There’s no way that Philip Seymour Hoffman could have known that his final starring role would be in A Most Wanted Man, Anton Corbijn’s understated new drama about the moral vagaries of preventing terrorism. Even so, the film feels like a suitable swan song—an un-showy showcase for the late actor’s heroic lack of vanity, as well as his ability to locate glimmers of dignity in undignified men. Hoffman’s character, the very last downtrodden type he’ll ever portray, is Günther Bachmann, a disgraced German intelligence agent relocated to Hamburg after a botched assignment. (“As punishment?” someone asks him. “Depends on how you feel about Hamburg,” he replies.) Günther is a consummate professional who never seems to sleep, and whose diet consists almost entirely of cigarettes, spiked coffee, and French fries. His qualifications, however, outnumber his bad habits; he is a master of manipulation, capable of being ingratiating or intimidating as necessary, of building trust and striking fear. His one flaw—and it’s a fatal one in his line of work—is the persistent nag of a conscience.
Günther, in other words, is cut from the same cloth as George Smiley, literature’s least dashing secret agent. Both characters were created by British spy novelist John Le Carré, author of the 2008 book on which A Most Wanted Man is based. Corbijn, who made the Ian Curtis biopic Control and the George Clooney art thriller The American, expertly captures the spirit of Le Carré’s writing—a melancholy resignation about the state of the world, a vision of intelligence officers as weary loners disillusioned about the value of their work. Most of the movie takes place in mundane environments, the greasy-spoon diners and smoky dive bars of Hamburg, and the majority of its scenes are just long conversations, heavy on dry humor and cynicism. The filmmaking is as subdued as the frumpy operatives it captures; only a fevered subway pursuit qualifies as “thrilling,” at least in the conventional sense of the word.

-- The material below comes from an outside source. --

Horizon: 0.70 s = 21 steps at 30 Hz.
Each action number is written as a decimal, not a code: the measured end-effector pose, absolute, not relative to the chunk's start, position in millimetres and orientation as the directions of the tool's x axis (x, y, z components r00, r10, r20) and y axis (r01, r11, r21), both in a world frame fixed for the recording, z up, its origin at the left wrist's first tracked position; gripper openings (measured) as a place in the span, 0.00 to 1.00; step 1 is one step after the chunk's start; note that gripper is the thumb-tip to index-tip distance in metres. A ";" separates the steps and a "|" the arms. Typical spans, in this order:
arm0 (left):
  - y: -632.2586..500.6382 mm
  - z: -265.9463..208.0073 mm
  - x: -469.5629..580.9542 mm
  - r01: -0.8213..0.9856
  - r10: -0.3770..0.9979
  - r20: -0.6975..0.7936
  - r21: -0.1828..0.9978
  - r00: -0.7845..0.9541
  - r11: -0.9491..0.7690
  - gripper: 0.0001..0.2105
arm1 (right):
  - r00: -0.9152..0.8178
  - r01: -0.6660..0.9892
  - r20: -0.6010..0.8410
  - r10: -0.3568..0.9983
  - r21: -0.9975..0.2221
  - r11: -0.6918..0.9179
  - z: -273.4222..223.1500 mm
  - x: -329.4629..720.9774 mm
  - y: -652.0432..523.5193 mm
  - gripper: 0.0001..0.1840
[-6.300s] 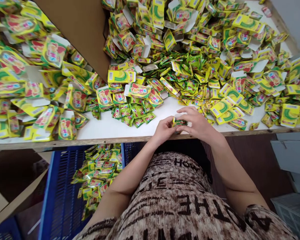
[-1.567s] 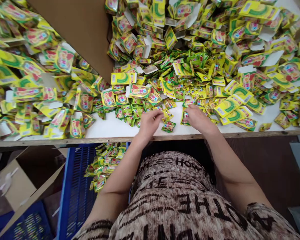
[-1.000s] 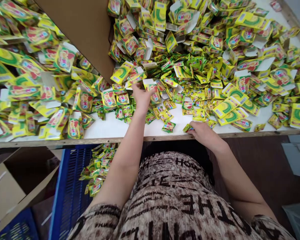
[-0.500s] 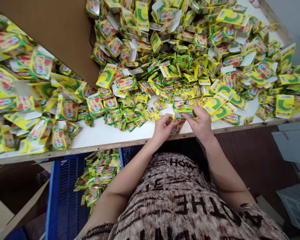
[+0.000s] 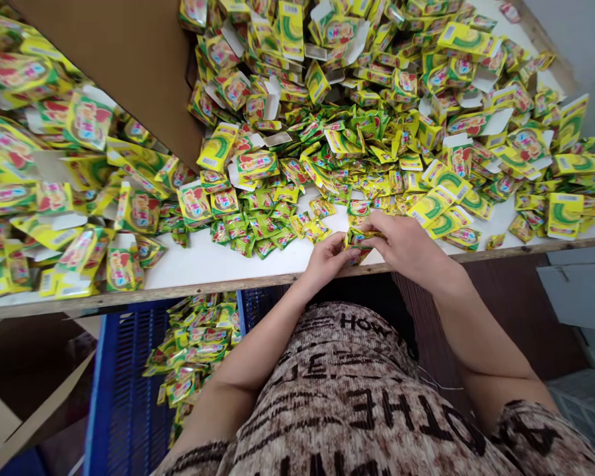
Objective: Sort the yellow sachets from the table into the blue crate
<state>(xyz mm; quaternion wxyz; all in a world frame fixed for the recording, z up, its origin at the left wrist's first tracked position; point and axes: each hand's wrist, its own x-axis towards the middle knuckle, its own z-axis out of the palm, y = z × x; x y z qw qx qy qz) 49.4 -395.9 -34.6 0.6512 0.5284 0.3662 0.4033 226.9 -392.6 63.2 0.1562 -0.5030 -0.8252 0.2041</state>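
At the table's front edge my two hands meet over a small printed carton, mostly covered by fingers. My left hand [image 5: 328, 259] pinches the carton from the left. Fingers of my right hand [image 5: 410, 248] are closed on a green-and-yellow sweet packet [image 5: 361, 235] at the carton's upper side; whether it is inside or only against it, I cannot tell. Just beyond lies another green packet [image 5: 358, 207]. Small green packets [image 5: 264, 226] and yellow packets [image 5: 316, 229] lie loose to the left of my hands.
Yellow cartons [image 5: 449, 178], many with open flaps, heap across the white table [image 5: 213, 259]. A brown cardboard panel [image 5: 123, 73] slants through the pile at left. Below the edge, a blue crate [image 5: 110, 383] holds filled-looking cartons [image 5: 198, 350]. An open cardboard box [image 5: 44, 403] stands lower left.
My right hand has come leftward and closer to my left hand, bringing the green packet against the carton. My left hand stays nearly in place. The view has shifted slightly.
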 end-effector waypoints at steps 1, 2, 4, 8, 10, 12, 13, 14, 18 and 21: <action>-395.5 -34.8 48.5 -0.144 0.909 -0.056 0.982 0.414 0.126 0.16 | -0.440 0.768 0.081 0.894 -0.481 0.422 60.6 226.5 -392.6 0.08; -395.2 -34.8 47.7 -0.140 0.910 -0.060 0.982 0.410 0.128 0.17 | -0.456 0.765 0.105 0.884 -0.461 0.450 57.7 226.2 -392.4 0.08; -395.1 -34.6 46.3 -0.126 0.920 -0.066 0.984 0.386 0.124 0.18 | -0.512 0.743 0.131 0.849 -0.429 0.514 52.0 226.8 -392.7 0.11; -396.1 -31.4 43.5 -0.118 0.924 -0.055 0.987 0.379 0.107 0.19 | -0.435 0.676 0.172 0.884 -0.586 0.447 39.6 233.1 -399.4 0.10; -396.7 -28.4 41.6 -0.107 0.925 -0.051 0.989 0.376 0.098 0.19 | -0.185 0.564 0.184 0.965 -0.785 0.257 29.0 235.5 -405.2 0.11; -396.9 -25.0 39.8 -0.124 0.923 -0.079 0.983 0.377 0.135 0.18 | 0.017 0.323 0.040 0.999 -0.946 0.033 15.6 234.5 -411.3 0.13; -396.8 -23.5 39.1 -0.154 0.916 -0.107 0.972 0.387 0.178 0.18 | 0.036 0.197 -0.057 0.998 -0.978 -0.063 9.2 232.7 -414.2 0.13; -396.6 -22.2 38.6 -0.193 0.904 -0.138 0.953 0.406 0.232 0.16 | 0.007 0.102 -0.136 0.991 -0.985 -0.136 3.9 230.1 -416.6 0.13; -395.7 -17.9 40.0 -0.298 0.847 -0.225 0.867 0.482 0.400 0.16 | -0.051 0.109 -0.146 0.988 -0.984 -0.140 -0.7 219.0 -418.9 0.10; -397.1 -15.9 43.4 -0.302 0.916 -0.207 0.899 0.344 0.317 0.18 | 0.011 0.247 -0.004 1.000 -0.969 -0.007 5.0 216.0 -413.1 0.12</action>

The most wanted man of the title is not Günther, but the person of interest he’s investigating, a young Russian-Chechen immigrant who arrives in Hamburg looking for asylum—and maybe, his watchers believe, to claim his deceased father’s dirty fortune. Issa (Grigoriy Dobrygin), whose weary eyes and scarred torso betray a traumatic backstory, quickly catches the attention of the international intelligence community. Günther believes his mark may be innocent, and wants to use him to fry a bigger fish—a wealthy Islamic philanthropist (Homayoun Ershadi) he suspects of funneling funds to terrorist organizations. Before he can set this plan into motion, however, Günther has to untangle a web of competing interests; those involved in the situation include an icy CIA bigwig (Robin Wright), a shady banker (Willem Dafoe), and a bleeding-heart lawyer (Rachel McAdams, struggling a little with her German accent.)

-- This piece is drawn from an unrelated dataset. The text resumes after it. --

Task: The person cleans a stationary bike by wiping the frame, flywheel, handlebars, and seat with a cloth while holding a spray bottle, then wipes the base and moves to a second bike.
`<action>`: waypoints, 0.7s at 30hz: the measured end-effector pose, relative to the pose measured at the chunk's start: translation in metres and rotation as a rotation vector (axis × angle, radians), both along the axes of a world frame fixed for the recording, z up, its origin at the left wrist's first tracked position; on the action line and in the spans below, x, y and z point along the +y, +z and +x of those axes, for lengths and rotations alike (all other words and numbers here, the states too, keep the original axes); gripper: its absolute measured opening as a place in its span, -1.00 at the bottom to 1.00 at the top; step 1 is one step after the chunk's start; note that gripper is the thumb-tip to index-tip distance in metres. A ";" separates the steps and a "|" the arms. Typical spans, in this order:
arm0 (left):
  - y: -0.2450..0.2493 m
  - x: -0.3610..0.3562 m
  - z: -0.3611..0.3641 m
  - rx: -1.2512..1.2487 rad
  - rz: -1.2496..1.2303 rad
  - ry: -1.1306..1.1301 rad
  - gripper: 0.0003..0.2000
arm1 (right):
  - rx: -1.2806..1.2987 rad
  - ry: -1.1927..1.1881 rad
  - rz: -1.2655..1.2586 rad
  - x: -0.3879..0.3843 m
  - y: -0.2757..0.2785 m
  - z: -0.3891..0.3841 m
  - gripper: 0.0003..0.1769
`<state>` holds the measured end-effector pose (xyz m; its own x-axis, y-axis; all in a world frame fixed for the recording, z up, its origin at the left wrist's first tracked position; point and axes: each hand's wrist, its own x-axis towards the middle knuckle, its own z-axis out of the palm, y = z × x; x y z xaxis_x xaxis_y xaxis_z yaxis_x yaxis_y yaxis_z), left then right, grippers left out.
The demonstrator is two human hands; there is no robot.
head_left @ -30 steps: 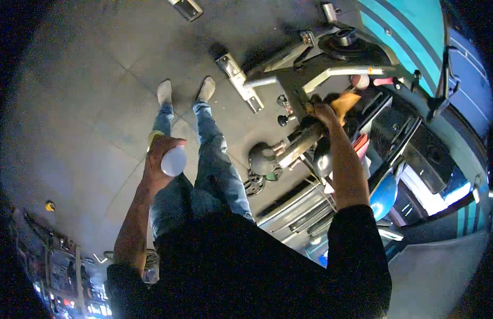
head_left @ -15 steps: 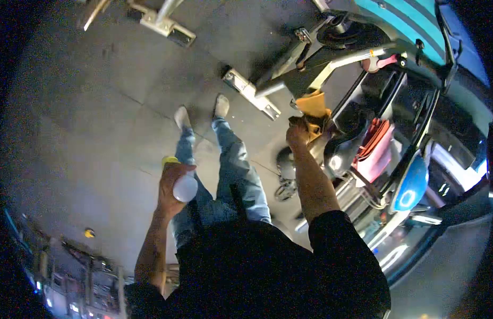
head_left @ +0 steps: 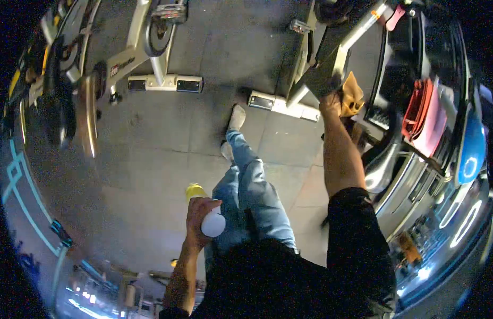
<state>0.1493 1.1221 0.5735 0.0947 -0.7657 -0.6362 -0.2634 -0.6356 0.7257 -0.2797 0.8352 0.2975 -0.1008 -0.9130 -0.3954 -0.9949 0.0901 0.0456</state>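
Floor tiles (head_left: 156, 125) are spreading below; right hand (head_left: 330, 105) is gripping an orange cloth (head_left: 353, 95) beside an exercise bike (head_left: 327, 69), left hand (head_left: 198, 215) a forward-pointing bottle (head_left: 213, 225).

1 bottle (head_left: 213, 225) left of cloth (head_left: 353, 95)

Via my remote head feed I log a grey floor (head_left: 151, 170) with thin straight seams (its margins blurred). Directly on it I note one machine's foot bar (head_left: 167, 86), dark-ended; well apart, a second bar (head_left: 286, 109); near that, a pale-clad foot (head_left: 236, 118).
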 end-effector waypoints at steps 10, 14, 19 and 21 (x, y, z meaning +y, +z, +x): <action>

Corbijn handles this surfeit of plot with ease, skillfully preserving the mystery of Issa’s motives and creating an atmosphere of pervasive distrust. He’s a fine match for such rigorously adult entertainment, but is the gig worth his efforts? At least as translated, A Most Wanted Man seems like lesser Le Carré. The novel was published in 2008, when outrage over America’s foreign policy had reached a fever pitch; the author, clearly in screed mode, constructs his story like a long trudge towards a single damning point. (Newsflash: The war on terror has caused some collateral damage.) The movie suffers the additional misfortune of following a more masterful Le Carré adaptation, Tomas Alfredson’s handsome take on Tinker Tailor Soldier Spy. There are plenty of reasons to prefer Alfredson’s movie, but the plainest is the superiority of the source material—a richer tale from the writer’s back catalogue.
What resonates, in this smart but minor procedural, isn’t the harsh vision of a post-9/11 world, but the unglamorous depiction of governmental grunt work. Like Zero Dark Thirty, A Most Wanted Man understands national security as the purview of workaholics, men and women who have sacrificed personal lives for the sake of their duties. There’s something deeply sad about the relationship between Günther and his second-in-command, Irna (Nina Hoss), who share a bantering rapport familiar enough to be called romantic. When they feign a kiss mid-film, pretending to neck to avoid detection, the squandered emotion becomes palpable: Personal satisfaction—happiness, even—is an impossibility for these committed intelligencers. Hoffman, slumping with defeat when not using his weight as a weapon, locates the tragedy of his disheartened hero. He also gets to let loose one last blue streak, bellowing with impotent frustration as only he could. The actor’s subtlety will be missed, but so will his way with an expletive.